_Problem details_
Check each line of the material below for "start" and copy those where it appears.

_Supplied information_
BEGIN

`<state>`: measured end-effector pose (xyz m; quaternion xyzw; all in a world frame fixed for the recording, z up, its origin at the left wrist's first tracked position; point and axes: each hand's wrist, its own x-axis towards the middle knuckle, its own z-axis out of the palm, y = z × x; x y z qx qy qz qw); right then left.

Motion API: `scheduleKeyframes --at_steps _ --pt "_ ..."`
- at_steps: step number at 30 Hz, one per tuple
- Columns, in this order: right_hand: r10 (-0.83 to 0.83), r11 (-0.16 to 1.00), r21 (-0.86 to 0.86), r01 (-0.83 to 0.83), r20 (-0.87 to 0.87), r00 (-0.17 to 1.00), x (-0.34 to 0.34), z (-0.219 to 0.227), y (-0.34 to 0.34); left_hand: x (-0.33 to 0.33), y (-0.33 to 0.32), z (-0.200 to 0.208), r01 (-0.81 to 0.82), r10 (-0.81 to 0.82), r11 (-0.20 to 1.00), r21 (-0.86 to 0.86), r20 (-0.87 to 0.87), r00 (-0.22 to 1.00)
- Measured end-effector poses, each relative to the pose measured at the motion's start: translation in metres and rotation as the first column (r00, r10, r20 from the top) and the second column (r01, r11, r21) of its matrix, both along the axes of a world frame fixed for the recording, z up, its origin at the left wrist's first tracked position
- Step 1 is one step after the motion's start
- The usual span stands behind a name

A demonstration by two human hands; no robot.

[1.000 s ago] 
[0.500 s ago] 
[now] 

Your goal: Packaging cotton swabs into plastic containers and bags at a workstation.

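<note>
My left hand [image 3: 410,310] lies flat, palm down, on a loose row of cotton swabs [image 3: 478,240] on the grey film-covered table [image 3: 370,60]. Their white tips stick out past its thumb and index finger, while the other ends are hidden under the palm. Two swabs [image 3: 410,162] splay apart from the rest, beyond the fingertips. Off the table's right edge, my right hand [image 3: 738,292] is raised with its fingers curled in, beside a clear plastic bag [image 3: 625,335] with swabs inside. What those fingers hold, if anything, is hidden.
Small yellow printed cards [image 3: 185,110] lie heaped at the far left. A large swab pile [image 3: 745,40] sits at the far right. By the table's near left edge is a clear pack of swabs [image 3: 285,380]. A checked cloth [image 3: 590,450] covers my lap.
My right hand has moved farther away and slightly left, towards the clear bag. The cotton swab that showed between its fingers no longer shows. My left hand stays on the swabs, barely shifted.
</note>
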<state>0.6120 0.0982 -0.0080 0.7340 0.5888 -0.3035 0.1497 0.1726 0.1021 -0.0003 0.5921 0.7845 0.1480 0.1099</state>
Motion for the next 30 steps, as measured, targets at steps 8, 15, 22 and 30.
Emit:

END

_Result below_
- Measured end-effector poses, each relative to the pose measured at the motion's start: translation in metres and rotation as the first column (r00, r10, r20 from the top) and the second column (r01, r11, r21) of its matrix, both along the axes of a world frame fixed for the recording, z up, its origin at the left wrist's first tracked position
- Step 1 is one step after the motion's start

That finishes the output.